Страница 25 из 67
…5 июля началась Курская битва. Началась не так, как хотел Гитлер.
В 5.30 фашисты намечали ринуться в наступление на Орел — Курск и Белгород — Курск. А в 2.20 войска противника, изготовившиеся к атаке, подверглись ураганному огню сотен наших артиллерийских батарей. Враг был в шоке. Он лишился фактора внезапности, но приведенную в действие огромную военную машину уже не мог остановить.
Яростное сражение произошло 12 июля на широком всхолмленном поле возле малоизвестной до тех пор Прохоровки. В крупнейшем танковом столкновении сошлось до 1200 танков. И крупповская сталь оказалась слабее советской.
К 18 августа орловский выступ гитлеровских войск был полностью ликвидирован.
В ходе Курской битвы враг потерял более полумиллиона солдат и офицеров, до 1500 танков, 3000 орудий, а также более 3700 самолетов, 33 из которых сбили истребители недавно доукомплектованной эскадрильи «Нормандия».
Но и она имела потери.

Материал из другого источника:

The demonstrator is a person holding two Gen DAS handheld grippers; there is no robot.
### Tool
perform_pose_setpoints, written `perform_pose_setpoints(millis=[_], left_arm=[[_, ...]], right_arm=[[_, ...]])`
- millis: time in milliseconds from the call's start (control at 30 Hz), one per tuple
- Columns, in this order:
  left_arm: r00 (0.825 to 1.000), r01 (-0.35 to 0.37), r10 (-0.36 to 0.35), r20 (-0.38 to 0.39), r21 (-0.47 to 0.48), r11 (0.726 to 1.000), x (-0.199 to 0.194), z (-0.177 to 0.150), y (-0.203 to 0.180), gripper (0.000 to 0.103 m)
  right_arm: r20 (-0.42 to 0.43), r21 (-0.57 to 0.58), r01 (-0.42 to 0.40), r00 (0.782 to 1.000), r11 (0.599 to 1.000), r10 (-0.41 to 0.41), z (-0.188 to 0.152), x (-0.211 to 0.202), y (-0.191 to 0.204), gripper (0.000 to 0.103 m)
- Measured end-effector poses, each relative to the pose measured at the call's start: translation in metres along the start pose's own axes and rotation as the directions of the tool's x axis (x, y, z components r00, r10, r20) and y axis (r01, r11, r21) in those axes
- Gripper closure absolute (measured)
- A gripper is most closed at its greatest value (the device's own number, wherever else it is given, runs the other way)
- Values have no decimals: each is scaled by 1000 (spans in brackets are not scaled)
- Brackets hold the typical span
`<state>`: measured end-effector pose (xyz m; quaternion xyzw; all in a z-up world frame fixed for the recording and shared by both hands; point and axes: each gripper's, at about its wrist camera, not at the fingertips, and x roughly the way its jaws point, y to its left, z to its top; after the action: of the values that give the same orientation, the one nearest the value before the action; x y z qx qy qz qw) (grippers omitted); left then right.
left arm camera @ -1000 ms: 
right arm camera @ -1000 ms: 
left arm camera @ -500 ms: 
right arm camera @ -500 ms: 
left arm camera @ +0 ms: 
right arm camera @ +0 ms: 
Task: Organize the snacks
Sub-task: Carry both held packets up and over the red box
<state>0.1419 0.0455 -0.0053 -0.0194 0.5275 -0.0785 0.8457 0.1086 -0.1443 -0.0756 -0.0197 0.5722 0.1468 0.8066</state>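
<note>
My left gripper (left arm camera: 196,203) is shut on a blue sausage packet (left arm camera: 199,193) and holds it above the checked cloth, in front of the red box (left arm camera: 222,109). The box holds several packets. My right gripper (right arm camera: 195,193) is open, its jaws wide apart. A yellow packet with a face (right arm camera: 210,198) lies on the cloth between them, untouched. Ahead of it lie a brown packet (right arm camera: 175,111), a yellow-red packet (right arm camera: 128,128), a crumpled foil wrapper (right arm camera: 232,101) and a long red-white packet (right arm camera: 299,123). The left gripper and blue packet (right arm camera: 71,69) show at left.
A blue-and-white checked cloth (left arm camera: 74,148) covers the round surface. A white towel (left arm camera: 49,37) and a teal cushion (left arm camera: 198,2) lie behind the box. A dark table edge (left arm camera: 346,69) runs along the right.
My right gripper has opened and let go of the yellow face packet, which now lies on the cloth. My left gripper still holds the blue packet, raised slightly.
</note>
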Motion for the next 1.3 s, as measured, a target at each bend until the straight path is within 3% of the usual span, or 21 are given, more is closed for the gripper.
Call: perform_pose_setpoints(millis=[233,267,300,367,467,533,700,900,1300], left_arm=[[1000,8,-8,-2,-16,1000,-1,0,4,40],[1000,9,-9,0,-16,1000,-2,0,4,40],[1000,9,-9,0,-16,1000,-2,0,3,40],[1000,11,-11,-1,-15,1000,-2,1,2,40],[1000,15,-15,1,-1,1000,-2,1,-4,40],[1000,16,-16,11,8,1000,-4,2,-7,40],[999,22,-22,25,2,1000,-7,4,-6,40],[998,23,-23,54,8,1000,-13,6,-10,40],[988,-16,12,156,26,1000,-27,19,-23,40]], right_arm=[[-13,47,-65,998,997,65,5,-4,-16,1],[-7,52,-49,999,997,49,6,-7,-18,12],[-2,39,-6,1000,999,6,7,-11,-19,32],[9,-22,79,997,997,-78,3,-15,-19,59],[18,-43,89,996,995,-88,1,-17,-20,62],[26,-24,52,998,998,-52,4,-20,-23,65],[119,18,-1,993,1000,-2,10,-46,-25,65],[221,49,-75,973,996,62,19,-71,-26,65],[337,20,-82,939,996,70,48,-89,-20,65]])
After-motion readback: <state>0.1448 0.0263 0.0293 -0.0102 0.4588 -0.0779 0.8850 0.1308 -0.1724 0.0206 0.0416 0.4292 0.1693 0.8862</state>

Не вернулись с заданий лейтенанты Ноель Кастелен, Альбер Прециози, новички Жан де Тедеско, Фирмен Вермей, друг Пуйяда — Адриен Бернавон. У последнего на малой скорости отказал мотор, «як» очутился в штопоре, потом — в перевернутом «на спину» виде. Бернавон не успел ни привести самолет в нормальное положение, ни выпрыгнуть с парашютом.
Острая боль пронзила сердце Пуйяда. Он начинал понимать смысл слов Тюляна: «Все, что было до России, — цветочки…»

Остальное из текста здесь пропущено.